→ Instructions for the task
For this exercise, return exactly the lines of the material below that begin at the one with "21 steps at" and stop after the one with "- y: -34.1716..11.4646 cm".

——————

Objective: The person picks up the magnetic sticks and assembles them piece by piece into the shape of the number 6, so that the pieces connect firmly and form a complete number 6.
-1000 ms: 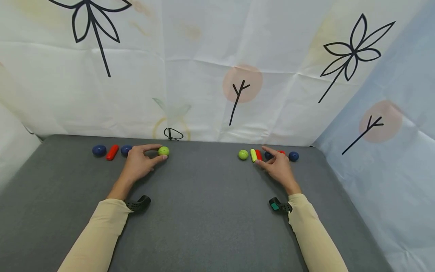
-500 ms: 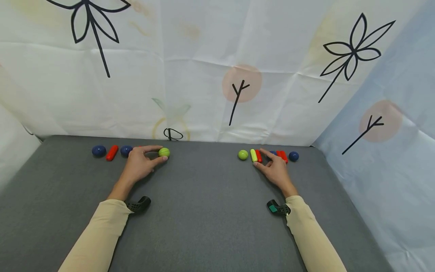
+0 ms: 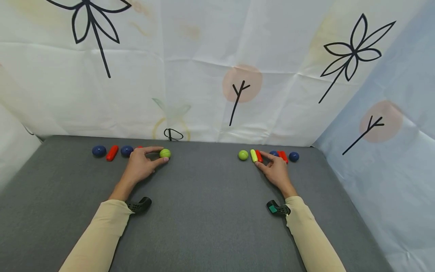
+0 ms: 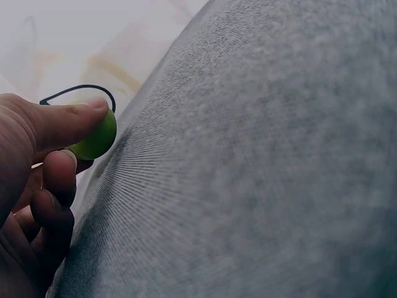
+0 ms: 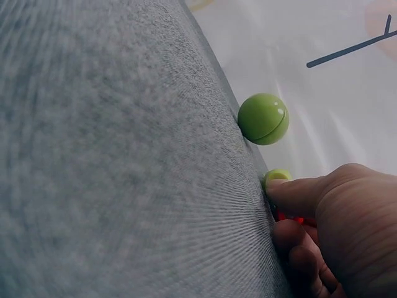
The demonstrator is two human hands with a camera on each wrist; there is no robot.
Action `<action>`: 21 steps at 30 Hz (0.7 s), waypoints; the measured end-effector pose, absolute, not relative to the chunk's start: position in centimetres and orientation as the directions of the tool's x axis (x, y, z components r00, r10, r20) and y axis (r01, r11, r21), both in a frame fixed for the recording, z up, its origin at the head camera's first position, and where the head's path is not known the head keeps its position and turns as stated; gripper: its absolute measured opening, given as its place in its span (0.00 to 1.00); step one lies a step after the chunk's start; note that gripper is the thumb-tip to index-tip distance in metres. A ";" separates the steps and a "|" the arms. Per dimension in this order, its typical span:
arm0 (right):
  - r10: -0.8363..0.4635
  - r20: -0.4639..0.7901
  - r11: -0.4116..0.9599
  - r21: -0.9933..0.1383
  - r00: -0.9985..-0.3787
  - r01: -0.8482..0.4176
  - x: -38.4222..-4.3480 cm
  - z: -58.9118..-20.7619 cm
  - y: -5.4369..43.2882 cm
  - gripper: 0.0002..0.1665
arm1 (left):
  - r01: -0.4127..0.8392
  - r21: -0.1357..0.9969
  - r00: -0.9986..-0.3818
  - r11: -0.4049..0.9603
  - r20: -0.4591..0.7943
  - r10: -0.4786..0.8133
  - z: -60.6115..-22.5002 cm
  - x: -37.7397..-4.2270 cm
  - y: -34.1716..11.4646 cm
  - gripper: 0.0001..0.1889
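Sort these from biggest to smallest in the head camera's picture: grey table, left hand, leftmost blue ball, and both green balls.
1. Grey table
2. Left hand
3. Leftmost blue ball
4. Held green ball and loose green ball: too alike to rank

All on tabletop (image 3: 204, 219). Left hand (image 3: 139, 164): ball (image 3: 165, 153) between fingertips; left of fingers, near egg (image 3: 127, 151), stick (image 3: 112, 153), far egg (image 3: 99, 151). Right hand (image 3: 276, 170): short stick (image 3: 253, 155) at thumb tip, second ball (image 3: 242, 155) left of fingers, outermost egg (image 3: 293, 156) right.
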State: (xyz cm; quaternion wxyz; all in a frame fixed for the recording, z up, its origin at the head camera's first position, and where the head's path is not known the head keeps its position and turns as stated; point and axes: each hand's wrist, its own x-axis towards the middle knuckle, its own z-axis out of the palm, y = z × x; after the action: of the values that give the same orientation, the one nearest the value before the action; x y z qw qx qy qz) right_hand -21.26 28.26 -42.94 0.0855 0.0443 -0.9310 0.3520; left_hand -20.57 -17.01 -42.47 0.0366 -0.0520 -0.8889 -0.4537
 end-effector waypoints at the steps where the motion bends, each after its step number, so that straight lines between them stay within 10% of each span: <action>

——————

→ Completed exercise
Action `<action>`: 21 steps at 30 Hz (0.7 s), waypoints; the measured end-effector pose, absolute, not relative to the chunk's start: position in centimetres and orientation as the directions of the tool's x axis (x, y, z components r00, r10, r20) and y axis (r01, r11, r21), both in a frame fixed for the recording, z up, its origin at the head camera's first position, and where the head's path is not known the head keeps its position and turns as stated; gripper: its absolute measured opening, given as its place in its span (0.00 to 1.00); step one lies a step after the chunk's start; note that gripper is the thumb-tip to index-tip distance in metres. A ";" separates the steps and a "|" the arms. Per dimension in this order, its typical span:
arm0 (right):
  - r10: -0.8363..0.4635
  - r20: -0.4639..0.7901
  - r11: -0.4116..0.9599
  - r21: -0.9933..0.1383
  - r00: -0.9985..-0.3787
  - r01: -0.8482..0.4176
  - x: -38.4222..-4.3480 cm
  - z: -58.9118..-20.7619 cm
  - y: -5.4369..43.2882 cm
  - gripper: 0.0002..0.1665
arm1 (left):
  - r01: -0.4127..0.8392
  - r21: -0.1357..0.9969
  - r00: -0.9986..-0.3818
  - r11: -0.4049..0.9603
  - r20: -0.4591..0.7943
  - r10: -0.4786..0.8133
  - z: -60.6115..-22.5002 cm
  - x: -37.7397..-4.2270 cm
  - y: -34.1716..11.4646 cm

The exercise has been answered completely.